On November 28, 2018, the Company notified holders of the Loans that it intended to prepay an aggregate of $1,612,599 of outstanding principal and interest on December 14, 2018. In accordance with the terms of the Loans, the holders of all of the Loans have elected to convert the outstanding principal and interest into an aggregate of 26,876,644 common shares of BQE Water at a conversion price of $0.06 per common share.
“The decision by each of the holders to convert 100% of their Loans is a strong signal of confidence in the future prospects of the Company, especially considering that approximately 35% of the converted shares are held by certain directors, management and employees of the Company,” said David Kratochvil, President & CEO of BQE Water. “The full conversion will also help smooth out fluctuations in the Company’s working capital caused by the seasonality of our operational revenue.”
Following the conversion of the Loans, BQE Water will have a total of 120,843,316 common shares outstanding.
About BQE Water
BQE Water is a leading provider of sustainable mine water solutions that support and improve the performance of mining and smelting operations. Founded on the belief that water liabilities could be opportunities, BQE Water is working to change the way the industry views and assesses options to solve mine water challenges. BQE Water is headquartered in Vancouver, Canada and trades on the TSX Venture Exchange under the symbol BQE. Visit www.bqewater.com for more information.

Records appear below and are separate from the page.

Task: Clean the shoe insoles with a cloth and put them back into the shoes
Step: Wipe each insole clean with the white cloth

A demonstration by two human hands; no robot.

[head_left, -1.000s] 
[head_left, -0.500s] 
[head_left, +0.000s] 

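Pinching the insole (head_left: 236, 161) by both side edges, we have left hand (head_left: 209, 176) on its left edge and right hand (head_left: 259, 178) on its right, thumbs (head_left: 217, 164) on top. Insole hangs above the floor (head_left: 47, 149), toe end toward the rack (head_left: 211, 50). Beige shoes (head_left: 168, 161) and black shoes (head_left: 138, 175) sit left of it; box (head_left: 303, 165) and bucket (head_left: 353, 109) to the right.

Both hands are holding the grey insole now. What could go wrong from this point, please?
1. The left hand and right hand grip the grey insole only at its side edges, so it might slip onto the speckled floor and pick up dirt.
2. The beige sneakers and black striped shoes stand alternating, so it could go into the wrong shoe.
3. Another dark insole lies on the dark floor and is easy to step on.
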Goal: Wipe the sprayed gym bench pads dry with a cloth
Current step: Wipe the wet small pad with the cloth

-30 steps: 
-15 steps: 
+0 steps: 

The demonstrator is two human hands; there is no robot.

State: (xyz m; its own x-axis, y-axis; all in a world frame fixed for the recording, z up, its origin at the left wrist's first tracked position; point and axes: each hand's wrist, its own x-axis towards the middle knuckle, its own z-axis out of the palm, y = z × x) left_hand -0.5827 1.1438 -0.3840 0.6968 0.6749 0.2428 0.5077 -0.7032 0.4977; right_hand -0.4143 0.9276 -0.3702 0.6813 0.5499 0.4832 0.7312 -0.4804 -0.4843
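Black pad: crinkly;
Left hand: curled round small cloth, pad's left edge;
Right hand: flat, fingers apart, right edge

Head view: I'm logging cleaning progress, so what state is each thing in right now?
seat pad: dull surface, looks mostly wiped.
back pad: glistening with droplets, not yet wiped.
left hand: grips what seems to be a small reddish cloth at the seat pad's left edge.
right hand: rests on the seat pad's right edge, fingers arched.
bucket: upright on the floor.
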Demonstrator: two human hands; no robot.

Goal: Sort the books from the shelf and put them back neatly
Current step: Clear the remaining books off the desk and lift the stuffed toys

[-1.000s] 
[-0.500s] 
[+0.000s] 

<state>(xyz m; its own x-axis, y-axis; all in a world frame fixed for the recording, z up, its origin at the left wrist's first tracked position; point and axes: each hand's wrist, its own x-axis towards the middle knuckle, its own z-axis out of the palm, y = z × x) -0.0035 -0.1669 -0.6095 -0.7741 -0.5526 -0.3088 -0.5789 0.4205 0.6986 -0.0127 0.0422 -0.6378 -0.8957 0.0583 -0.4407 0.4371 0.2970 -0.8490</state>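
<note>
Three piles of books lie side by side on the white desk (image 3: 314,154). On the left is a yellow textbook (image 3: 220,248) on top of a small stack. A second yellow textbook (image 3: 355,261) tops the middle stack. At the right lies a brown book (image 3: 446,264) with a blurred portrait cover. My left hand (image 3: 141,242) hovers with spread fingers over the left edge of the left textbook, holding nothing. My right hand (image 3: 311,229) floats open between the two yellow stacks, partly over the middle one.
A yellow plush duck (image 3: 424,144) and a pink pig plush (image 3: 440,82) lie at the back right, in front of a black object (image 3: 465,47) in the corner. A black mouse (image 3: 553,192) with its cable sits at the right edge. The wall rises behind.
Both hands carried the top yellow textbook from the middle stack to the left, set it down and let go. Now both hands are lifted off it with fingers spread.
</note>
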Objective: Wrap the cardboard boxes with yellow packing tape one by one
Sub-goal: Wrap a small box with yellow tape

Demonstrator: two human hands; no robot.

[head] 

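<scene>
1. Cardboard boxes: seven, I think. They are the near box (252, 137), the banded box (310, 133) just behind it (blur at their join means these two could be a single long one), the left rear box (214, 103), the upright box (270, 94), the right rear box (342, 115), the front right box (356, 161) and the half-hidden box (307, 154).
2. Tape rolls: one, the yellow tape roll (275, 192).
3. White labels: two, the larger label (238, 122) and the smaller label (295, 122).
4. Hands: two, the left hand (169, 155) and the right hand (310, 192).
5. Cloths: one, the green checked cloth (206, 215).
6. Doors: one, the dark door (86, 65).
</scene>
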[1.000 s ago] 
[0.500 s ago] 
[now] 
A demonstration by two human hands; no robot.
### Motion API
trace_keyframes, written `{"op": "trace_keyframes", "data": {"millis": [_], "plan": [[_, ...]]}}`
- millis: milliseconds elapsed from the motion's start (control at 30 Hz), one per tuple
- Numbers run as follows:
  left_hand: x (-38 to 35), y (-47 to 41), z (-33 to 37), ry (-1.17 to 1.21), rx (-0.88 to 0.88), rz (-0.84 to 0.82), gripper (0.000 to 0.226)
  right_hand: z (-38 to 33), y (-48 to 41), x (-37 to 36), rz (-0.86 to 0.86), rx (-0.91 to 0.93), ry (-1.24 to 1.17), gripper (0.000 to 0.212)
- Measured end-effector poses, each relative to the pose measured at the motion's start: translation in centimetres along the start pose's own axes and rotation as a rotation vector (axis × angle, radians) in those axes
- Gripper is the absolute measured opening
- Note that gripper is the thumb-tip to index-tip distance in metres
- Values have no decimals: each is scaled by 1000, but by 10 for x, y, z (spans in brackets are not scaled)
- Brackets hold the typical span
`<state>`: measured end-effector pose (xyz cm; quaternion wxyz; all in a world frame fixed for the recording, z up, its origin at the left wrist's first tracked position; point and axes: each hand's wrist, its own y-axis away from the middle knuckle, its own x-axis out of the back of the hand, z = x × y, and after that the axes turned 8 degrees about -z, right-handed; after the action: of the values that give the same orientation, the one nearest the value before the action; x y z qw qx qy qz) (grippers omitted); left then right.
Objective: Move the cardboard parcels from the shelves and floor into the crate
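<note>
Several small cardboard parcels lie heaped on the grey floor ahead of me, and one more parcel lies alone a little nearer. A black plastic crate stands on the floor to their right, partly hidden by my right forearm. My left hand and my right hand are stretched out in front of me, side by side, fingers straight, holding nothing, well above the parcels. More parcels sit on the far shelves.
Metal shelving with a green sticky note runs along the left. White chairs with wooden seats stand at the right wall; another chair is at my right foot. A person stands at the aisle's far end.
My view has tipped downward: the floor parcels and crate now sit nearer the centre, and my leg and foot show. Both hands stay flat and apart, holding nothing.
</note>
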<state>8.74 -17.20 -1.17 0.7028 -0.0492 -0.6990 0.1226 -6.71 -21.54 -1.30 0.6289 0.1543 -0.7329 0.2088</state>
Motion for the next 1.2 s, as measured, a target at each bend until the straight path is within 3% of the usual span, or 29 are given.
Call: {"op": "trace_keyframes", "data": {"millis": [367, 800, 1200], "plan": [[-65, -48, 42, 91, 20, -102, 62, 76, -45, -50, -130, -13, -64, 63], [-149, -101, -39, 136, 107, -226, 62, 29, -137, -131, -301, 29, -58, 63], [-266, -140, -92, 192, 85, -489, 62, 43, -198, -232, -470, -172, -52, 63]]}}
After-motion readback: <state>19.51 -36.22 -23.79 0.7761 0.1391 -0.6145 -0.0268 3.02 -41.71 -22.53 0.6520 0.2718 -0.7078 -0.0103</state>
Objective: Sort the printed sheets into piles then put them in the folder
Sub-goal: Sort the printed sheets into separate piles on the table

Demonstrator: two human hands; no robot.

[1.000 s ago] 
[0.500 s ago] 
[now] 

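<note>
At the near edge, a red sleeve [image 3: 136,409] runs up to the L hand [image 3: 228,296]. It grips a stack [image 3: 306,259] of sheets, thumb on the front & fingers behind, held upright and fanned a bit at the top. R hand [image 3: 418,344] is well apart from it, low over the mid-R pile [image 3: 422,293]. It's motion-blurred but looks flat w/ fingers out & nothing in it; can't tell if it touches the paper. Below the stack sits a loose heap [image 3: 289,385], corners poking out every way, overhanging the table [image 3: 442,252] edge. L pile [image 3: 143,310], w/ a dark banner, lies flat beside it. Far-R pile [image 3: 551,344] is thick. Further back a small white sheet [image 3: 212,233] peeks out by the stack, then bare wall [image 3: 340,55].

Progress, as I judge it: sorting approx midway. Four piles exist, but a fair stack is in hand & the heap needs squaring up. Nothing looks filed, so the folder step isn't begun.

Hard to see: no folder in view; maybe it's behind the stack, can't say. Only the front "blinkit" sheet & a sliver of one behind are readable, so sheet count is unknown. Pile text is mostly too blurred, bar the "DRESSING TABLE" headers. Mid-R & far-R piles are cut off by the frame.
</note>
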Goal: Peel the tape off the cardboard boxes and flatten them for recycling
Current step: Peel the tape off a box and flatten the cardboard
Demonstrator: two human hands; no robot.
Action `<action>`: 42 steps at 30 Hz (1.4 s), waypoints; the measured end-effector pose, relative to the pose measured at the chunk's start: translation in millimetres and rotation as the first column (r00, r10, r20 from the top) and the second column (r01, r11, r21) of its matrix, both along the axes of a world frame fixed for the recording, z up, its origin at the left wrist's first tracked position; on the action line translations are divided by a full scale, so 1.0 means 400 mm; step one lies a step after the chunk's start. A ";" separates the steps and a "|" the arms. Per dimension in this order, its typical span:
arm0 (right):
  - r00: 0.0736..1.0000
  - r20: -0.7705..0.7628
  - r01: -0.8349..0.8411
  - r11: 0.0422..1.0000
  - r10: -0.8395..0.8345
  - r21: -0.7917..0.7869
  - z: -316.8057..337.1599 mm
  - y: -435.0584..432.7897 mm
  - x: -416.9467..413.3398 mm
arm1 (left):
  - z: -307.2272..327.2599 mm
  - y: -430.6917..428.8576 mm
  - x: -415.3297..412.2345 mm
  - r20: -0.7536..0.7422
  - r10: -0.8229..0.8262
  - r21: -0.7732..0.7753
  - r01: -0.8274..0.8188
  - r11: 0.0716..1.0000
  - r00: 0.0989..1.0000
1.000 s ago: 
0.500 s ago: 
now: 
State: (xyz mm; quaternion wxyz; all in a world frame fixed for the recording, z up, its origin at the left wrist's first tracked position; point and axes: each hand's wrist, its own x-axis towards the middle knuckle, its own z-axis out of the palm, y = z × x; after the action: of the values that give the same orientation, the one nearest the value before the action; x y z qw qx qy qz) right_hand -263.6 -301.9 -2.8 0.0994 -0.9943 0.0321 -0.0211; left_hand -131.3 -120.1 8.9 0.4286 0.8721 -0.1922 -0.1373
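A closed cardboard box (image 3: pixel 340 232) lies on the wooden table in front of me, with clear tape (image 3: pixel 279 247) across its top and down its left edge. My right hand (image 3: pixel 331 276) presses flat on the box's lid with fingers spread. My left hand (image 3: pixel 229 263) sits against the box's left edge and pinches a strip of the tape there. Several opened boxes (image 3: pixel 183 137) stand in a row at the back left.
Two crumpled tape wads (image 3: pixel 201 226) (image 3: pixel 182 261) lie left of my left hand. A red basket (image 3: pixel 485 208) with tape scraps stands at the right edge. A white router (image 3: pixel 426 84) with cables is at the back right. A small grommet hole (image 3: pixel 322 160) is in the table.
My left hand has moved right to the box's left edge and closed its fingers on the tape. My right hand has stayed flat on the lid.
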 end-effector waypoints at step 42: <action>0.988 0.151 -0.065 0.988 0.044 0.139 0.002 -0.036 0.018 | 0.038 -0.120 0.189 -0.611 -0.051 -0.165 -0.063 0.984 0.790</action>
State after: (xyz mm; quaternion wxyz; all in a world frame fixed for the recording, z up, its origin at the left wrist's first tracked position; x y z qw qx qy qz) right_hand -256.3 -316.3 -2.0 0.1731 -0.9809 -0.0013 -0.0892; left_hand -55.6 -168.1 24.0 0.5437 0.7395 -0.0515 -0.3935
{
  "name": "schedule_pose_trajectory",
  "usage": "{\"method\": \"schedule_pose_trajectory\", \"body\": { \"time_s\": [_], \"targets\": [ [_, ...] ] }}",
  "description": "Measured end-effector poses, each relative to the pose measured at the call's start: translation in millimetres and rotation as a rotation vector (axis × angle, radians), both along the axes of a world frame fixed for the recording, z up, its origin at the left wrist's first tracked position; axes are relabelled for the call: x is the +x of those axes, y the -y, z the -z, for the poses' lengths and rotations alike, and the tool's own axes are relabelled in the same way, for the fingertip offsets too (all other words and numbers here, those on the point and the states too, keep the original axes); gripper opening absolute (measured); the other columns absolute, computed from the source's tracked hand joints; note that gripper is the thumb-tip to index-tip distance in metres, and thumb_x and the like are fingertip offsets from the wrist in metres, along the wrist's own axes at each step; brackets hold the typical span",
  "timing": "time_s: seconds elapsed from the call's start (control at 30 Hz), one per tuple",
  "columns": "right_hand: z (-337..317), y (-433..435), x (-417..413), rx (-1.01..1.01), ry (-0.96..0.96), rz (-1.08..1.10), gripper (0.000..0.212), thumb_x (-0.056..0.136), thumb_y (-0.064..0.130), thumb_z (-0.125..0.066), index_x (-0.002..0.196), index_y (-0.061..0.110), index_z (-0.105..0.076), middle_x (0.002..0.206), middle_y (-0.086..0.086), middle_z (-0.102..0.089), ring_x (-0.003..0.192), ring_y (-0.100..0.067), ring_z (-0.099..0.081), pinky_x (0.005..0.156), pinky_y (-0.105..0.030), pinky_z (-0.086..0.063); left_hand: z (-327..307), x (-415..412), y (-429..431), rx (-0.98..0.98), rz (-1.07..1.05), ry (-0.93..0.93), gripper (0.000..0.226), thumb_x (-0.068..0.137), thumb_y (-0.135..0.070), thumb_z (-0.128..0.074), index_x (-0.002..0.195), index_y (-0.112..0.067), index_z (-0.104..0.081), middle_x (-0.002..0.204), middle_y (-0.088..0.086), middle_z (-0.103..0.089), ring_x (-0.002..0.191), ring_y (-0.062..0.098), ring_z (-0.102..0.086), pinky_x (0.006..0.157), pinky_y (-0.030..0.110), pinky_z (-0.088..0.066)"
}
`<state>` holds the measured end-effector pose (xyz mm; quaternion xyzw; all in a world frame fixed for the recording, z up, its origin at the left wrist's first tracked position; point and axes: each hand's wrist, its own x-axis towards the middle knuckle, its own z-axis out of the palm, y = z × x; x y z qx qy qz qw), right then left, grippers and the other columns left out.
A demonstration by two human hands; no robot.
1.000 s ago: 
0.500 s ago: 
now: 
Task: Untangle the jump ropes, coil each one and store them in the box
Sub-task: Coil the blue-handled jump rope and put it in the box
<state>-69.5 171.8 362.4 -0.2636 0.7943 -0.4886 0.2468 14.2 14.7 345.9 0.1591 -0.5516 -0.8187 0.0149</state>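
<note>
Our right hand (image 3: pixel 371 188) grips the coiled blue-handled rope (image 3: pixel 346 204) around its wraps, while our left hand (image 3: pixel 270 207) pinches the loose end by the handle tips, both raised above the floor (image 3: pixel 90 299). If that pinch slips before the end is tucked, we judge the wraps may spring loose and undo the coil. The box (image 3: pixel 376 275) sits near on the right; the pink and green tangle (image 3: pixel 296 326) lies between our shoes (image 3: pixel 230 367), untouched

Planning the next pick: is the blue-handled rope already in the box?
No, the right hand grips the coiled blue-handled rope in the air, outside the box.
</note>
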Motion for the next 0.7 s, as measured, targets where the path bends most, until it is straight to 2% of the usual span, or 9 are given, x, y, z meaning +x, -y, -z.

The Toronto Venture Exchange has not reviewed and does not accept responsibility for the adequacy or the accuracy of this release.
CAUTIONARY STATEMENT REGARDING FORWARD-LOOKING INFORMATION
Certain information contained herein may not be based on historical fact and therefore constitutes “forward-looking information” under applicable Canadian securities legislation. This includes without limitation statements containing the words “plan”, “expect”, “project”, “estimate”, “intend”, “believe”, “anticipate”, “may”, “will” and other similar words or expressions. Forward-looking statements are based on the opinions and estimates of management at the date the statements are made, and are subject to a variety of risks, uncertainties and other factors that may cause actual events or results to differ materially from those expressed or implied by such forward-looking statements. Factors that could cause or contribute to such differences include, but are not limited to, the Company’s dependence on key personnel and contracts, uncertainty with respect to the profitability of the Company’s technologies, competition, technology risk, the Company’s ability to protect its intellectual property and proprietary information, fluctuations in commodity prices, currency risk, environmental regulation and the Company’s ability to manage growth and other factors described in the Company’s filings with the Canadian securities regulators at www.sedar.com (including without limitation the factors described in the section entitled “Risks and Uncertainties” in the Company’s MD&A for the year ended December 31, 2017). Given these risks and uncertainties, the reader is cautioned not to place undue reliance on forward-looking statements. All forward-looking information contained herein is based on management’s current expectations and the Company undertakes no obligation to revise or update such forward-looking information to reflect subsequent events or circumstances, except as required by law.